The holy priesthood did more to perfect men in the days of Enoch than at any other time. Known then as the order of Enoch (see D&C 76:57), it was the power by which he and his people were translated. And they were translated because they had faith and exercised the power of the priesthood.

It was with Enoch that the Lord made an eternal covenant that all who received the priesthood would have power, through faith, to govern and control all things on earth, to put at defiance the armies of nations, and to stand in glory and exaltation before the Lord.

Melchizedek was a man of like faith, “and his people wrought righteousness, and obtained heaven, and sought for the city of Enoch” (Joseph Smith Translation, Genesis 14:34). …

What, then, is the doctrine of the priesthood? And how shall we live as the servants of the Lord?

This doctrine is that God our Father is a glorified, a perfected, and an exalted being who has all might, all power, and all dominion, who knows all things and is infinite in all His attributes, and who lives in the family unit.

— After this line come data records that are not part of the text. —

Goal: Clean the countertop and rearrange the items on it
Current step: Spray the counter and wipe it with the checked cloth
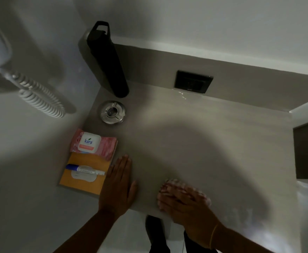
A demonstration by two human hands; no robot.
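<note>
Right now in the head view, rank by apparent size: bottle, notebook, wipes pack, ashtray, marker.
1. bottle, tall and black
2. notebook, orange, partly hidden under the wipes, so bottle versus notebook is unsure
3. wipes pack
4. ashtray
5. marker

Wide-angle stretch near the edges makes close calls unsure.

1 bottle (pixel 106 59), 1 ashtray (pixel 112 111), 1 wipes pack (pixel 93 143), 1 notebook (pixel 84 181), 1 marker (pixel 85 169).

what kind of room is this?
Likely a hotel room counter: a wall-mounted hair dryer with a coiled cord, a glass ashtray and a wall socket above the grey countertop.
</note>
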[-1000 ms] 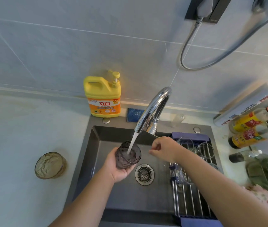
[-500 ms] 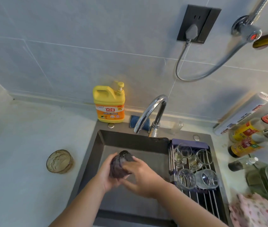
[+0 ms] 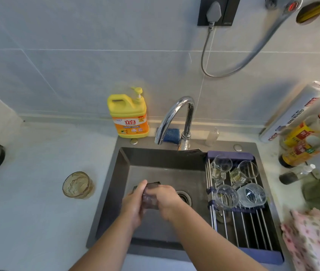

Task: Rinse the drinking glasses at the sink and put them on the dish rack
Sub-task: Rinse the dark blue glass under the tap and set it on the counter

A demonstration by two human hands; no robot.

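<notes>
Over the sink point(image 3: 156, 158), the left hand point(image 3: 132, 205) and right hand point(image 3: 168, 201) both grip a dark glass point(image 3: 151, 197) (blurred, so its tilt is unclear). Four clear glasses point(image 3: 226, 196) sit on the rack point(image 3: 253, 241) across the sink's right side. An amber glass point(image 3: 78, 185) stands on the counter point(image 3: 38, 222), well left of the sink. A yellow soap bottle point(image 3: 128, 116) stands beside the faucet point(image 3: 174, 114).

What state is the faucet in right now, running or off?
Off: no stream leaves the faucet. The left hand and right hand hold the dark glass low in the sink, away from the spout.
</notes>
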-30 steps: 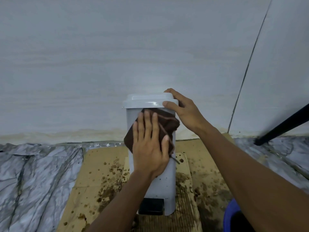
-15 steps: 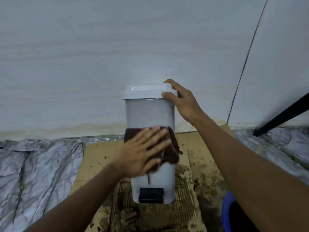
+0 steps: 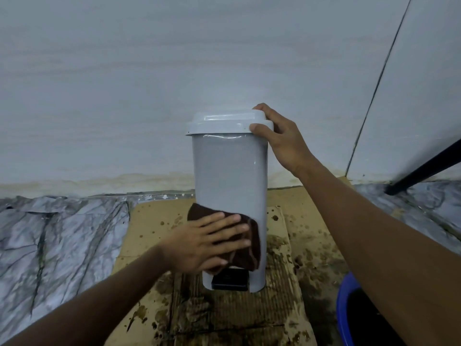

It is that our Eternal Father enjoys this high status of glory and perfection and power because His faith is perfect and His priesthood is unlimited.

It is that priesthood is the very name of the power of God, and that if we are to become like Him, we must receive and exercise His priesthood or power as He exercises it. …

It is that we have power, by faith, to govern and control all things, both temporal and spiritual; to work miracles and perfect lives; to stand in the presence of God and be like Him because we have gained His faith, His perfections, and His power, or in other words the fulness of His priesthood.

This, then, is the doctrine of the priesthood, than which there neither is nor can be anything greater. This is the power we can gain through faith and righteousness. …

Truly there is power in the priesthood—a power which we seek to acquire to use, a power which we devoutly pray may rest upon us and upon our posterity forever.